Step 2: Stop drilling and add the drill pipe. The vibration of the drilling tool stops. The vibration sensor 41 detects that the vibration of the drilling tool stops and controls the data acquisition board 52 to stop collecting data, thereby reducing power consumption. At the same time, after the main control board 32 cannot receive the vibration data signal of the drilling tool, the inclinometer module integrated in the main control board 32 only collects the static attitude data of the drilling tool.
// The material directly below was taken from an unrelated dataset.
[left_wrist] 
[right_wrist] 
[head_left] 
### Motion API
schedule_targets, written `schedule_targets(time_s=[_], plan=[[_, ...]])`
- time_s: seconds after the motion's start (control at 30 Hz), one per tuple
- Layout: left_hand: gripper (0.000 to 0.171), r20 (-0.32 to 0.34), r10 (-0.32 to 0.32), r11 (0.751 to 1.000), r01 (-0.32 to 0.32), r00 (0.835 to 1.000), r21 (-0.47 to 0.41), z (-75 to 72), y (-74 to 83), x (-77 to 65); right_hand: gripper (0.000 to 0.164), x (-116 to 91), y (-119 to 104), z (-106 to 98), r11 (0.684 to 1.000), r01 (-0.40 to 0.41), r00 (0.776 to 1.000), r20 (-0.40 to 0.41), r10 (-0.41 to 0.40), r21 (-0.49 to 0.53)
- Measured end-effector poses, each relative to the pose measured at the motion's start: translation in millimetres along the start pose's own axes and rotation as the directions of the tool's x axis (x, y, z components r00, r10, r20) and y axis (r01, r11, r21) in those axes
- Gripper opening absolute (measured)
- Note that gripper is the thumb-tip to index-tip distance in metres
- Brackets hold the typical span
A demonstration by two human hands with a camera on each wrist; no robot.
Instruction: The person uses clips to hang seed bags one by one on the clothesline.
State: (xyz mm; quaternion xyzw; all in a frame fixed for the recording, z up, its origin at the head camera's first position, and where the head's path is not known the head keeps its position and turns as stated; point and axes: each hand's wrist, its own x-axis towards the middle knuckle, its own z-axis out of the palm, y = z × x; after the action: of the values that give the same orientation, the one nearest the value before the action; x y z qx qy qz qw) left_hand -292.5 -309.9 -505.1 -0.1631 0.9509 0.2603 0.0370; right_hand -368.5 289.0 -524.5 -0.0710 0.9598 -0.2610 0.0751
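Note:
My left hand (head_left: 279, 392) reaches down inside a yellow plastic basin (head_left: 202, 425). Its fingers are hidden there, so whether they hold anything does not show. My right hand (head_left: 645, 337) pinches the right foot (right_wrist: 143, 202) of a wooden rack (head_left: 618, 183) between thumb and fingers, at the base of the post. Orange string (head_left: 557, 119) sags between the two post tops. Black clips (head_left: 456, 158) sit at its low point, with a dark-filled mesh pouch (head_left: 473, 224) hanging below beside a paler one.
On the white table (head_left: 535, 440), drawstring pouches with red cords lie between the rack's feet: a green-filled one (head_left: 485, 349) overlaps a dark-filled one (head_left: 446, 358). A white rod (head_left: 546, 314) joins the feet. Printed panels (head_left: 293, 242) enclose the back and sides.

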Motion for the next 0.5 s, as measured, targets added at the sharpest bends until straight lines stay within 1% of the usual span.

In the static measurement mode, the three-axis accelerometer collects the three-dimensional acceleration V _x , V _y , V _z , the three-axis magnetometer collects the three-directional magnetic field intensity B _x , By _y , B _z , the main control board 32 encodes and modulates the static attitude data of the drilling tool through low-voltage DC carrier technology, and then passes it through the upper non-magnetic The cable drill pipe, cable drill pipe, and cable water sender are transmitted to the hole computer, and the computer finally demodulates the signal data to calculate the static attitude data parameters of the drilling tool (azimuth, inclination, and tool roll angle).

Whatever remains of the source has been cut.